Sound of Silence

scary green pepper 2

Charlotte ate green peppers all day long. She hadn’t had time for breakfast and she was hungry— starving even. It was hard work in the field, filling the baskets with peppers just the right shade of green, and while most of the pickers couldn’t stand the sight, smell, or taste of peppers, Charlotte craved their crunchy bittersweetness.

“Pesticides,” said the woman with very long grey hair, bent over in the row next to hers.

Charlotte was almost certain the peppers were organic and free from sprays. If not, sure, she could be in trouble.

“Your daughter needs a healthy immune system!” she remembered Nana Cole telling her mother. “Let her eat dirt, for heaven’s sake!”

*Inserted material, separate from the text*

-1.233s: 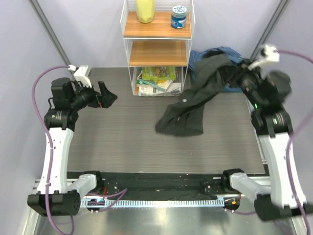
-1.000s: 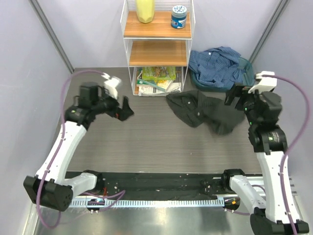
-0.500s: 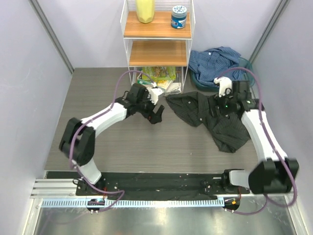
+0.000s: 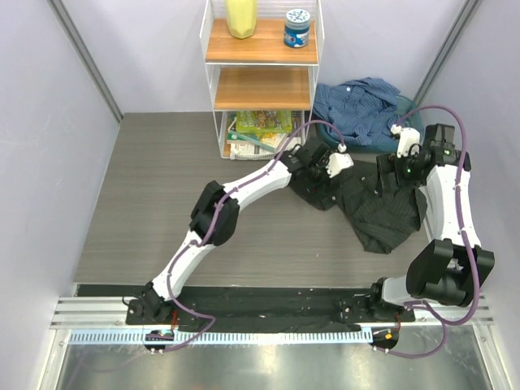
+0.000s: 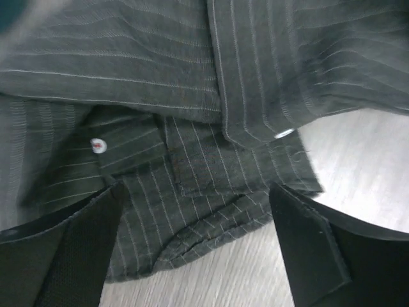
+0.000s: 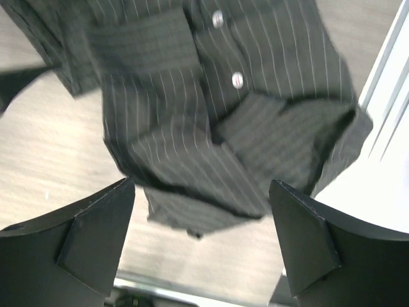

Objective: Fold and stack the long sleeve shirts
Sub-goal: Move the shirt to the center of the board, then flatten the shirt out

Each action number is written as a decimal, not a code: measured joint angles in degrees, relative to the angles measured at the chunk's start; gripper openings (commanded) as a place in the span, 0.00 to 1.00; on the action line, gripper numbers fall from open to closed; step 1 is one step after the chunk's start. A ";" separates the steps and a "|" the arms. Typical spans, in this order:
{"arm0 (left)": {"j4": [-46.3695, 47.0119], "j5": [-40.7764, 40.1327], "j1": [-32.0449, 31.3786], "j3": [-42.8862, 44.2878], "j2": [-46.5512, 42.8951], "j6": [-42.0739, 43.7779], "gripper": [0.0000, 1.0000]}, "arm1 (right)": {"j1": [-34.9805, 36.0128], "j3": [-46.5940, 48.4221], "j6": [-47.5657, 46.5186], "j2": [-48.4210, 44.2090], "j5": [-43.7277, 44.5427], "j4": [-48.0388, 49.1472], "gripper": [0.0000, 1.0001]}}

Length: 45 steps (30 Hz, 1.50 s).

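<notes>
Over the crumpled dark shirt (image 4: 370, 207), my left tool (image 5: 192, 243) and right tool (image 6: 201, 236) gape apart; I'd pinch opposite hems and spread it flat.

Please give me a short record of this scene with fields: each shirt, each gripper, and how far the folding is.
dark shirt: crumpled, unfolded, lying on the table right of centre
blue shirt: crumpled heap at the far right, behind the dark shirt
left gripper: open, over the left part of the dark shirt, holding nothing
right gripper: open, over the right part of the dark shirt, holding nothing
folding: not yet begun on either shirt
stack: none
</notes>
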 measured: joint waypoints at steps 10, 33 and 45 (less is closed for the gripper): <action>-13.29 -1.40 0.44 -1.16 1.86 2.78 0.21 | -1.31 0.11 -4.37 0.00 -2.82 -8.68 0.98; -34.49 7.02 31.58 -48.15 -46.07 24.11 0.70 | 16.87 -13.05 -13.99 -8.20 -10.93 -10.38 0.84; -35.91 15.65 31.82 -56.33 -58.99 22.18 0.83 | 41.75 -21.94 -10.60 -11.32 -7.17 -0.76 0.87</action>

Charlotte didn’t remember eating dirt, but she remembered the admonishment to her mother.

Pesticides were not dirt, however. But Charlotte was sure that thousands of people didn’t wash their pesticide fruits and vegetables thoroughly before consuming, and they weren’t all dead. Were they? Maybe the pesticides had side effects just this side of death, like… acne? Cancer? Memory loss? Baldness? Stupidity?

There was no way to know. Charlotte was thinking long and hard about this after work as she punched the button for the third and top floor of the apartment building, too tired this day to take the stairs. Just before the door glided closed a woman with long grey hair slipped into the elevator.

“Oh hi,” said Charlotte. 

“Pesticide,” said the woman.

“That’s me,” said Charlotte.

As the elevator made its initial lurch upward, there was a loud long beep, then silence, darkness, and stillness. The elevator, motionless, was frozen between floors.

“It’s premature,” said the woman.

“What? The elevator?” said Charlotte, frantically rooting around in her purse for phone, since she was terrified of pitch blackness.

“My hair, it’s prematurely grey.”

“We’re stopped, did you notice?” Charlotte flicked on the phone and held it up, casting light onto to stark metallic elevator walls.

“I don’t need the light to see the darkness,” said the woman.

“Oh jeez,” said Charlotte.

There was a red button, unlabelled, at the bottom of the small bank of floor buttons. Charlotte pressed and held it. There was no comforting sound of alarm bells or sirens to alert the world that there was trouble in the elevator shaft.

She punched in 911 on her phone. No signal.

“Hmm,” she said, checking the battery. 

 The woman took out a Bic lighter and flicked it on. The flame danced in the breeze of the woman’s breath.

Charlotte had a vision of a… Gordon Lightfoot concert somewhere in a vast, past concert hall, empty but for the grey -haired woman, a dedicated Bic fan.

“HELP!” Charlotte shouted, just in case. Elevators weren’t sound-proofed, after all. Were they? Someone might hear her cries and investigate.

The woman reached out and touched Charlotte’s forearm.

“Be brave,” she said.

“Be kind,” Charlotte said impulsively.

“Be silent,” said the woman firmly.

Charlotte was strangely comforted, as she had felt helpless and desperately wanted something to do in this predicament, and now she had a direction: silence. She took a deep breath through her mouth and exhaled through her nose. Silence was power, peace, and purpose. Charlotte understood, she got it.

But the silence did not last.

The grey-haired woman, illuminated by the flickering light, said, “When you eat, your digestive system works to break down food into usable energy to power the cells and the body’s necessary processes and functions. But your gut finds certain foods too difficult to break down into just energy and waste, and gas is the leftover product when those foods sit in your colon.

“Portions of foods that can’t be broken down and digested by the intestines travel to the colon, which is full of bacteria. The bacteria in your colon ferment these undigested particles of food, resulting in gas, burping, and flatulence.

“Green peppers,” she concluded, “are unripe peppers.”

Charlotte put her phone in her pocket. “I’m very sorry,” she said.

The woman nodded, the lights suddenly came on, and the elevator lurched hopefully.